- DIRECTIONS FOR THIS TASK: Using the data below, work out how many lines contain the word "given", then state that number without comment.

(PROVIDED MATERIAL Opens)

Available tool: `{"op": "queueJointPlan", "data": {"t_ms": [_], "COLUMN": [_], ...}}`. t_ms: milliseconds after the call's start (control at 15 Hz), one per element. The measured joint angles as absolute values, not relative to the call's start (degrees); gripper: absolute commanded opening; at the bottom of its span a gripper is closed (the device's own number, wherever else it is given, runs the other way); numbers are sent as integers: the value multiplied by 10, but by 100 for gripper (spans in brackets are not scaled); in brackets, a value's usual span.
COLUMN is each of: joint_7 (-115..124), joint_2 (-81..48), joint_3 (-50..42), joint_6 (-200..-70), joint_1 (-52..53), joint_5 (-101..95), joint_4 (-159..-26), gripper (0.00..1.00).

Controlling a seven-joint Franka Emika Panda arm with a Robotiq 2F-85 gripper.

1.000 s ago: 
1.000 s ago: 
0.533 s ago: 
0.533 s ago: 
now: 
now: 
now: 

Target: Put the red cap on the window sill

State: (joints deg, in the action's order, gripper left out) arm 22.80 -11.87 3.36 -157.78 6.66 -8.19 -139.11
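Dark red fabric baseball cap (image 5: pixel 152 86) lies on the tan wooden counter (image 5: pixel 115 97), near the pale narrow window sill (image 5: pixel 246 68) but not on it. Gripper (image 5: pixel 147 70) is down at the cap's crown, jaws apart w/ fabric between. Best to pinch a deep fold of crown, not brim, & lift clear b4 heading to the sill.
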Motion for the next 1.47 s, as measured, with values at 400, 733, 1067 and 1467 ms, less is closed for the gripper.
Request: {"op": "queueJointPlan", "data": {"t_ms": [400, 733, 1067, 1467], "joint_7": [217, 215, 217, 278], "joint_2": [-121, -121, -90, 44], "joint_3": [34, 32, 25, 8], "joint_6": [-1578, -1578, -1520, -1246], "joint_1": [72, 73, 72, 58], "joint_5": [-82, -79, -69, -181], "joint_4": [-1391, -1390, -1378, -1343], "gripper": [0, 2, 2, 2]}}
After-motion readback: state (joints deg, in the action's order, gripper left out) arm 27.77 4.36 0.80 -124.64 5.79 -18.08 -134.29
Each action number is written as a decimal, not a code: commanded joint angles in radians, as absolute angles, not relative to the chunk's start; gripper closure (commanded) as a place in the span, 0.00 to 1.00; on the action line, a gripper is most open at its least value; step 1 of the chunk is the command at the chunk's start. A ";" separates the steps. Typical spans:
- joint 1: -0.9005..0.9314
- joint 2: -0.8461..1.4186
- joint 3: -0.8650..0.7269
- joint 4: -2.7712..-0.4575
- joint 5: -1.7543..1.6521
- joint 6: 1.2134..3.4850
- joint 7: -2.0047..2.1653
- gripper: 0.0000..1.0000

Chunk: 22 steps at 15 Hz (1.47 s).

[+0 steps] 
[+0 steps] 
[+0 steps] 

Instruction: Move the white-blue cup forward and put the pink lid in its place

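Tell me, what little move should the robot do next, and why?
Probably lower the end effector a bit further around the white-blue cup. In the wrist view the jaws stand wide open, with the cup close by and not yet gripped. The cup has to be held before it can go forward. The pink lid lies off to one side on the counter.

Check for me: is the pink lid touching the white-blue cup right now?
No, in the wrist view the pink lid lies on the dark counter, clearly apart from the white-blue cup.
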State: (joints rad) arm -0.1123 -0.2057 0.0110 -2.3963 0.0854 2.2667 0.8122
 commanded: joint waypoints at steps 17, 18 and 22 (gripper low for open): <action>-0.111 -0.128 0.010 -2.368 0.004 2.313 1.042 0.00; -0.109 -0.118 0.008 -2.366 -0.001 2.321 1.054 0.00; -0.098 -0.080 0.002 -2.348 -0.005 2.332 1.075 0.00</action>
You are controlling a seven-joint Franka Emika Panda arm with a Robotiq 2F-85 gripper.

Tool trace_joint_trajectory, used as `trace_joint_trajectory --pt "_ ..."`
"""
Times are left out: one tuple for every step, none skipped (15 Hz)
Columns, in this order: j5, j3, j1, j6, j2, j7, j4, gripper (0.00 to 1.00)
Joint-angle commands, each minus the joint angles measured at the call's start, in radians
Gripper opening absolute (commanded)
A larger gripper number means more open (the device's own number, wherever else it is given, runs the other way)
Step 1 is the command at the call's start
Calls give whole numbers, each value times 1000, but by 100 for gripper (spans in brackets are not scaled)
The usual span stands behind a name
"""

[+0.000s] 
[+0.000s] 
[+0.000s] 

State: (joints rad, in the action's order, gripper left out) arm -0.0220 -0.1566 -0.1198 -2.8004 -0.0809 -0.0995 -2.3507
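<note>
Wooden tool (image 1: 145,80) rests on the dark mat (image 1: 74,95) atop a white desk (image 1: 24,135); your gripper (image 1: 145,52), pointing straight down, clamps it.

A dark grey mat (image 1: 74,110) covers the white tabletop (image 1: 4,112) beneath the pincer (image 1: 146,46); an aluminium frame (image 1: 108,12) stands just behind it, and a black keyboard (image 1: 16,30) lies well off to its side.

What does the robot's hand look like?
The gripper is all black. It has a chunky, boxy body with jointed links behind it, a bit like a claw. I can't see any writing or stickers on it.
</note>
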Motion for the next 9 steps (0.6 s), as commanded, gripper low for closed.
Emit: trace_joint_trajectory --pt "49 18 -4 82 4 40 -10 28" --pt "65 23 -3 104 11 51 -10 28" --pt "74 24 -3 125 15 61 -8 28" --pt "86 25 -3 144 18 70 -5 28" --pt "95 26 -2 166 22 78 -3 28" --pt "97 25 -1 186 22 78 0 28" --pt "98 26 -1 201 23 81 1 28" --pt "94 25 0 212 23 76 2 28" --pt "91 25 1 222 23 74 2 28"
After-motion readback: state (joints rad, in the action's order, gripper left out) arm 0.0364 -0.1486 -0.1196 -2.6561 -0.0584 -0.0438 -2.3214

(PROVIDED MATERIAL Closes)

- YOUR SOLUTION: 2